DATA SHOWN:

"""

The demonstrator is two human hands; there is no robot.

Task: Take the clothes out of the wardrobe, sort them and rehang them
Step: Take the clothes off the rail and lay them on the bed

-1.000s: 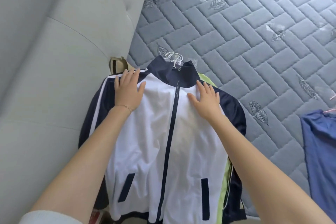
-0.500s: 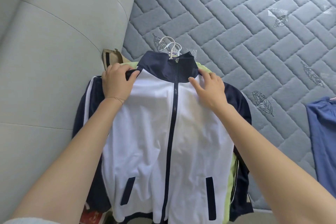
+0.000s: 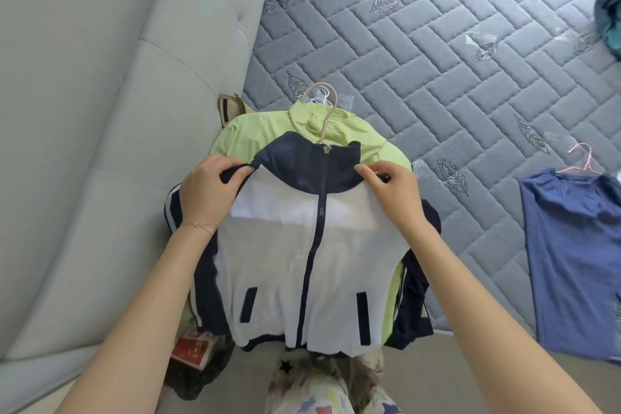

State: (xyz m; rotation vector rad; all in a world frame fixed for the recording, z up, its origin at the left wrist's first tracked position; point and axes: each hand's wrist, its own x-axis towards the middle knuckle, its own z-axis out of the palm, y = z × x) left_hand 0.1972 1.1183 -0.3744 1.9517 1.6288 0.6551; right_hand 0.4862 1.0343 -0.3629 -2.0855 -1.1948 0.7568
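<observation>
White-and-navy jacket [image 3: 302, 262] lies on top of a lime-green jacket [image 3: 255, 131] at the near left of the mattress [image 3: 437, 60], just beside the padded headboard [image 3: 100, 111]. The hands grip its shoulders: the left hand [image 3: 206, 191] pinches navy fabric left of the collar, and the right hand [image 3: 395, 188] pinches the seam on the collar's right. A blue garment [image 3: 571, 245] on a pink hanger [image 3: 583, 158] lies well apart to the right.

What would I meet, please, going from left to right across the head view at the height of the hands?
Grey padded headboard → left hand → navy zip of the white jacket → right hand → quilted mattress → blue garment.
</observation>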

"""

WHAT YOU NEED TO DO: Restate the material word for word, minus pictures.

EXERCISE SOLUTION:
The demonstrator is two human hands; there is no robot.

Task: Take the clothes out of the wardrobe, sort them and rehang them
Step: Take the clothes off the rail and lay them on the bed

-1.000s: 
-0.500s: 
+0.000s: 

State: (xyz m; rotation vector rad; all in a world frame fixed for the recording, z up, its origin at the left wrist's first tracked position; point and axes: each hand's wrist, its own x-axis towards the middle knuckle, its own z-axis out of the palm, y = z × x) left_hand 0.1972 1.1183 -0.3744 1.9517 1.6288 0.6551; right_hand 0.4862 1.0343 -0.3629 -2.0855 -1.1948 0.7568
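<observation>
White-and-navy jacket [image 3: 302, 262] lies on top of a lime-green jacket [image 3: 255, 131] at the near left of the mattress [image 3: 437, 60], just beside the padded headboard [image 3: 100, 111]. The hands grip its shoulders: the left hand [image 3: 206, 191] pinches navy fabric left of the collar, and the right hand [image 3: 395, 188] pinches the seam on the collar's right. A blue garment [image 3: 571, 245] on a pink hanger [image 3: 583, 158] lies well apart to the right.

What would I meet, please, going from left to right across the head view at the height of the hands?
Grey padded headboard → left hand → navy zip of the white jacket → right hand → quilted mattress → blue garment.
</observation>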

Output is complete for this exercise.